* **TASK DESCRIPTION**: Lines with the word "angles" are the ones wanted. Copy each of them from the entries below.

Source data:
☆ ☆ ☆ ☆ ☆
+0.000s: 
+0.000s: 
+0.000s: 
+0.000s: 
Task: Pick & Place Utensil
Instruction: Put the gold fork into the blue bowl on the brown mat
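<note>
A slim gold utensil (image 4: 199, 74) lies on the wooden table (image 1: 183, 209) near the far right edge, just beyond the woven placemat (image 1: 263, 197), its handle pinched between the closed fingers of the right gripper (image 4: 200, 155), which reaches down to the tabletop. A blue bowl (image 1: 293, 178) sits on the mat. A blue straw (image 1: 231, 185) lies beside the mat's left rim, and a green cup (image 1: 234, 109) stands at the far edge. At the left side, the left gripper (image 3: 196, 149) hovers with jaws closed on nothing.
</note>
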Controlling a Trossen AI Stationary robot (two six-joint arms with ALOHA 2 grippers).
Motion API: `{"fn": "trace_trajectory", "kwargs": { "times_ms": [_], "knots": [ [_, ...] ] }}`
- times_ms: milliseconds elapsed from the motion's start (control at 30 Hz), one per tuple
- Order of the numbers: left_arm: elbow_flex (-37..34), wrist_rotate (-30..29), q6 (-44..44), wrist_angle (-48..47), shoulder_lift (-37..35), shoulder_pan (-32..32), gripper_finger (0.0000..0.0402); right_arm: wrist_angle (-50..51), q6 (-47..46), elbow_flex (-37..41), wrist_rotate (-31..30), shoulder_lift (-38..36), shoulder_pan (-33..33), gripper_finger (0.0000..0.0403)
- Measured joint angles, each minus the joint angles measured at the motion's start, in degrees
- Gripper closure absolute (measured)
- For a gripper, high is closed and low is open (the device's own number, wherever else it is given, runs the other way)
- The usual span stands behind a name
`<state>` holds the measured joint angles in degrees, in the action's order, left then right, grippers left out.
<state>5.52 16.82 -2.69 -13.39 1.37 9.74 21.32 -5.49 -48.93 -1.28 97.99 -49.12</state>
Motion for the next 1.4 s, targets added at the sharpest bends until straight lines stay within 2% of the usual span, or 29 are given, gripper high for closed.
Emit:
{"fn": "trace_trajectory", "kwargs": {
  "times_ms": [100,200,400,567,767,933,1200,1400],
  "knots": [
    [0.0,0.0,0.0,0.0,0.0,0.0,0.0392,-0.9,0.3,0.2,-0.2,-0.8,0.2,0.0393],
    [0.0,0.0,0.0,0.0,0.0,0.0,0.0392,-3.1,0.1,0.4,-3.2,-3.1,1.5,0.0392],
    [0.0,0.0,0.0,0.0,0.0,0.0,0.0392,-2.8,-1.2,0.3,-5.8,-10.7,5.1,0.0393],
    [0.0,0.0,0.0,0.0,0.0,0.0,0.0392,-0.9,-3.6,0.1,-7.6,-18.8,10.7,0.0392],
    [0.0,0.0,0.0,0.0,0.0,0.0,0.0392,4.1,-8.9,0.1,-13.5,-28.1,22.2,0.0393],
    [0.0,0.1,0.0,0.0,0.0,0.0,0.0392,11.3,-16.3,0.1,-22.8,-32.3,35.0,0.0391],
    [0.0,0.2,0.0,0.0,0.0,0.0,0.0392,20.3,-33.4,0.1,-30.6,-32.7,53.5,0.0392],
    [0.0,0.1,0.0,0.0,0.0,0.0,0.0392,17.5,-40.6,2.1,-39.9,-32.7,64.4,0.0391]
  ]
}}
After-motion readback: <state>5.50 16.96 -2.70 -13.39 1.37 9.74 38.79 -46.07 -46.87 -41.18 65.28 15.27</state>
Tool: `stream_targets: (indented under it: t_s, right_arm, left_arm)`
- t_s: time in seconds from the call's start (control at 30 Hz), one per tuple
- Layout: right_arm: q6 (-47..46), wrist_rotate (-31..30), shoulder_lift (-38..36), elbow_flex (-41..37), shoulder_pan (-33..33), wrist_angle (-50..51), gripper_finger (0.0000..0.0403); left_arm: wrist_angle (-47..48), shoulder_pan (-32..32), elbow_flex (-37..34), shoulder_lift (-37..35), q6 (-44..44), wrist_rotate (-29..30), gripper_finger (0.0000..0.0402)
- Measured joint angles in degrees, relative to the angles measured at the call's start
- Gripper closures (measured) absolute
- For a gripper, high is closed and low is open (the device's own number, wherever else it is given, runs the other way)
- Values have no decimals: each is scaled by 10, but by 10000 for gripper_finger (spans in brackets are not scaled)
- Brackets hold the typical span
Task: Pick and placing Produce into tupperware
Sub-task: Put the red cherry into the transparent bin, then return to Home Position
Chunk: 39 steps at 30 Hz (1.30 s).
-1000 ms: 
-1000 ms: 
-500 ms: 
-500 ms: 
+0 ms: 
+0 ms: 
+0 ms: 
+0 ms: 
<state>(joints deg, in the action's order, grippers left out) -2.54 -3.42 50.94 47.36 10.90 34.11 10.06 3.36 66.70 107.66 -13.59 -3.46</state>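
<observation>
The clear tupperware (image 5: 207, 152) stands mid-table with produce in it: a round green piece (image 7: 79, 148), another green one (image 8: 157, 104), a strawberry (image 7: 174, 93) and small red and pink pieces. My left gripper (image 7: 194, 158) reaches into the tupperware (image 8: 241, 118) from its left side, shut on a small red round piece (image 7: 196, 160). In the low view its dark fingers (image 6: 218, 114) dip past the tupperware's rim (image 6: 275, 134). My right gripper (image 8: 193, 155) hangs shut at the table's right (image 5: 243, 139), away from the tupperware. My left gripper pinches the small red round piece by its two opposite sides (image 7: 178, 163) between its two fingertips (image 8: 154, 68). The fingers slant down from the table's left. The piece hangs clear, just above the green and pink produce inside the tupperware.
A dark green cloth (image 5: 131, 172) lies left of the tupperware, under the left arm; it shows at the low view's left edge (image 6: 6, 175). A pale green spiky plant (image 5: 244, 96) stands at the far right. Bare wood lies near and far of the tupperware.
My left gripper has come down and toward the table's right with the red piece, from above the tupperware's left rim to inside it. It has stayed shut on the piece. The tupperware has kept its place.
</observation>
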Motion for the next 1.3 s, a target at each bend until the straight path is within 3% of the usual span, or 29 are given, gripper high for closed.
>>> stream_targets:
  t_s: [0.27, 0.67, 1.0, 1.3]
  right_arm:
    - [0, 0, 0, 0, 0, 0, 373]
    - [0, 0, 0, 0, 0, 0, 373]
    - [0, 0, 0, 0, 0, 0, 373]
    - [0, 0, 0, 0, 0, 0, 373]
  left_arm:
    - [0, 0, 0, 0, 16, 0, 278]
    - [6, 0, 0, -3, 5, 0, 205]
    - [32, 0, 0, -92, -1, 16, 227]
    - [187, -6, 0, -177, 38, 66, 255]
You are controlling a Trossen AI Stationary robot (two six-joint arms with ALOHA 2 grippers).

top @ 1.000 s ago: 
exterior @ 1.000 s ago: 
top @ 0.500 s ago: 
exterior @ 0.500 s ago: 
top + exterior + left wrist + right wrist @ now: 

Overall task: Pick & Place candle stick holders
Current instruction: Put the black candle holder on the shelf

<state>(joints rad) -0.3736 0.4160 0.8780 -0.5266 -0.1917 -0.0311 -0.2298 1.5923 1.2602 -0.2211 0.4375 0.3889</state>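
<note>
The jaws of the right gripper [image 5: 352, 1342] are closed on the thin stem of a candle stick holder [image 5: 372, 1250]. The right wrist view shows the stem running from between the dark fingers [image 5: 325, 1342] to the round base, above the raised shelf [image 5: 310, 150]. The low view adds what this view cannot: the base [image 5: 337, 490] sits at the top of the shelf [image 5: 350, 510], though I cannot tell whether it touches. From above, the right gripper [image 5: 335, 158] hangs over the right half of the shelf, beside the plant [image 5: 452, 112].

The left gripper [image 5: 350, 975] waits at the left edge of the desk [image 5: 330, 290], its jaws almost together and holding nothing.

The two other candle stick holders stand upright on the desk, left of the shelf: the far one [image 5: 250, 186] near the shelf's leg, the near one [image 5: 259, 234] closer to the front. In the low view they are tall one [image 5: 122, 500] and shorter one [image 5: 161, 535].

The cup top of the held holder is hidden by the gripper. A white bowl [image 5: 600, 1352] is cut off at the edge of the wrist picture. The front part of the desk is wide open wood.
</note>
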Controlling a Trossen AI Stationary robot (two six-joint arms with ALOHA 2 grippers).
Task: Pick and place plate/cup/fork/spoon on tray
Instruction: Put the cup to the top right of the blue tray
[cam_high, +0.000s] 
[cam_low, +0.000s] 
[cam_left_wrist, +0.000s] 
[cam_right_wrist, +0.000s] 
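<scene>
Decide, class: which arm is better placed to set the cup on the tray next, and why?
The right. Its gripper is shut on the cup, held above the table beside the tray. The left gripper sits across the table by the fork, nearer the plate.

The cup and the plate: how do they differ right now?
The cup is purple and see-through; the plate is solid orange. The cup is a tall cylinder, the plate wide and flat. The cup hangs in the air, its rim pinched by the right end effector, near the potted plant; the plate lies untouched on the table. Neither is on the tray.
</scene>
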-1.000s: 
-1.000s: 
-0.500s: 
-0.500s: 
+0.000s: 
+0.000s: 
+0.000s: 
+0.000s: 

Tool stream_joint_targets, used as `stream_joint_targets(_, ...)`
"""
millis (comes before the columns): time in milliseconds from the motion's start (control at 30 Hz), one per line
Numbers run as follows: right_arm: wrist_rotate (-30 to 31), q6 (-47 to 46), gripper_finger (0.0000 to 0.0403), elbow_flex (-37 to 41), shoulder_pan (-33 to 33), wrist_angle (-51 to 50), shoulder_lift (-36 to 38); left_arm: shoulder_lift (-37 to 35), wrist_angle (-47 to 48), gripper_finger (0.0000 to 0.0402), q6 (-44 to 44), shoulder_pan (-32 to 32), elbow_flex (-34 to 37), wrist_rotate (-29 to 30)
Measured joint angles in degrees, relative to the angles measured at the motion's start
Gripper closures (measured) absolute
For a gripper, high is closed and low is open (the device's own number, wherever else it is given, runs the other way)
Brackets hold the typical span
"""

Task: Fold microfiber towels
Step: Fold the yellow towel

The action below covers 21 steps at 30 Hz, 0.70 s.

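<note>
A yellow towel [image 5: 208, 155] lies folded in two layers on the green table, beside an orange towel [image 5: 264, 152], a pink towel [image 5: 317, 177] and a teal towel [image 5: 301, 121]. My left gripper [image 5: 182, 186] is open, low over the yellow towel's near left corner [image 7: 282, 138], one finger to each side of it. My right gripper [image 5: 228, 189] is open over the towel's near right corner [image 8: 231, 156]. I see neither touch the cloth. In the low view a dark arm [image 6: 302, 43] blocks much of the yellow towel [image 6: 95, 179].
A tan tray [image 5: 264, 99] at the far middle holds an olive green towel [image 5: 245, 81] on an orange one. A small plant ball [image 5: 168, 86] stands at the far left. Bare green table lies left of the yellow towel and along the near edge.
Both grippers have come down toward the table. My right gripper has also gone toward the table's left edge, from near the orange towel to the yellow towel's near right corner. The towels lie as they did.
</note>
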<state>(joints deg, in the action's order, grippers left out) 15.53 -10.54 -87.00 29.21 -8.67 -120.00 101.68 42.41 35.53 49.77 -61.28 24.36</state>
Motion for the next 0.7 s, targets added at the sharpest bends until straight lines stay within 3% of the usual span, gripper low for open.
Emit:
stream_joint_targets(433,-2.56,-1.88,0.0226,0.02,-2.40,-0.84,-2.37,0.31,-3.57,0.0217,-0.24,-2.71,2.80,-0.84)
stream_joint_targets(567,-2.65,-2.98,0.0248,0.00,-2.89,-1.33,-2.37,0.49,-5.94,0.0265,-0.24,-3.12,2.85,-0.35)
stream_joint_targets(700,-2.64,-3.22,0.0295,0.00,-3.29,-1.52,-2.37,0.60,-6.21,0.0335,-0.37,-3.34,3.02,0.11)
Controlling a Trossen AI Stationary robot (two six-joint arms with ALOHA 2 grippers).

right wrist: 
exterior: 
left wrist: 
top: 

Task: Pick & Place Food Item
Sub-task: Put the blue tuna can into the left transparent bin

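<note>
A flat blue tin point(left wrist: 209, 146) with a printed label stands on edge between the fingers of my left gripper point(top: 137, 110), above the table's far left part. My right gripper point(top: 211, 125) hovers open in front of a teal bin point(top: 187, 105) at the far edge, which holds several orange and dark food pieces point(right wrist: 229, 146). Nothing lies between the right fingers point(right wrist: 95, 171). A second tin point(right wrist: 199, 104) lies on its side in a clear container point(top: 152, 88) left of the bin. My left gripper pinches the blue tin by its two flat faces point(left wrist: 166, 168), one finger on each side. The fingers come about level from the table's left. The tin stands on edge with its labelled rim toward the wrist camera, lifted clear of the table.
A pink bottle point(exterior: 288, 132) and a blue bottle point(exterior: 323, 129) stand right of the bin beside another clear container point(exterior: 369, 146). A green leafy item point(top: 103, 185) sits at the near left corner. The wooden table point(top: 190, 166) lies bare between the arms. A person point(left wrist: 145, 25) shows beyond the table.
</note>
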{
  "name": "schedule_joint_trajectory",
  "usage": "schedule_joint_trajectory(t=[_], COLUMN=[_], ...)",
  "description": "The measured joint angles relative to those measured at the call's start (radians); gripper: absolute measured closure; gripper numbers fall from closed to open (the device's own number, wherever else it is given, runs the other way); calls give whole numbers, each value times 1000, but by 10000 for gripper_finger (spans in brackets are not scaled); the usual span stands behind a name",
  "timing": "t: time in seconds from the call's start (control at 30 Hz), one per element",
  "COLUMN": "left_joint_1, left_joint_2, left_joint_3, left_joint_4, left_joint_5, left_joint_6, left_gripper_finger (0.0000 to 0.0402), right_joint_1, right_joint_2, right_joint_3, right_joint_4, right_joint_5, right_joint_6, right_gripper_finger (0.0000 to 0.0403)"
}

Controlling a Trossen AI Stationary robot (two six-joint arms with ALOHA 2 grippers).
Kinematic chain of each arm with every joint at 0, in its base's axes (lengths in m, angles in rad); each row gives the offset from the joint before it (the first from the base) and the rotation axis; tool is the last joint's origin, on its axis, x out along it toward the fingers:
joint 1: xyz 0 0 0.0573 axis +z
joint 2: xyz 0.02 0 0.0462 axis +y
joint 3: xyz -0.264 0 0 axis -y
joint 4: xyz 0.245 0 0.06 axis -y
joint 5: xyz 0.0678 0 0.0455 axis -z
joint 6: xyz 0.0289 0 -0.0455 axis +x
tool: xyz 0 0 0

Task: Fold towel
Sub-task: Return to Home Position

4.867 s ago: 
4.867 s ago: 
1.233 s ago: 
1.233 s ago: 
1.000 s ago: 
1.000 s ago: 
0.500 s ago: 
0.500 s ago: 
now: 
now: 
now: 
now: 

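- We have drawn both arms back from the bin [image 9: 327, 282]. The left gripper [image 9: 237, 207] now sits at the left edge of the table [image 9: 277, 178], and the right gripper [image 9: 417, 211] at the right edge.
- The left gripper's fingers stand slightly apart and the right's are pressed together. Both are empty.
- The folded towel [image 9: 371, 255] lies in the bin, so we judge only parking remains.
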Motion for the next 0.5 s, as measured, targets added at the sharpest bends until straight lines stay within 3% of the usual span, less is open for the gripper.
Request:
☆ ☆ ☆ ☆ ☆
* **COMPLETED TASK**:
- Measured joint angles, each minus the joint angles measured at the motion's start, in degrees
`<state>` holds the measured joint angles in degrees, in the action's order, left then right, grippers left out.
- Measured joint angles in degrees, relative to the angles measured at the call's start
Measured joint angles in degrees, relative to the angles measured at the motion's start
  "description": "The measured joint angles relative to those measured at the call's start (radians); gripper: absolute measured closure; gripper numbers fall from closed to open (the device's own number, wherever else it is given, runs the other way); calls give whole numbers, each value times 1000, but by 10000 for gripper_finger (spans in brackets are not scaled); the usual span stands behind a name",
Kinematic chain of each arm with every joint at 0, in its base's axes (lengths in m, angles in rad); each row gives the offset from the joint before it (the first from the base) and the rotation axis; tool is the last joint's origin, on its axis, x out along it toward the fingers:

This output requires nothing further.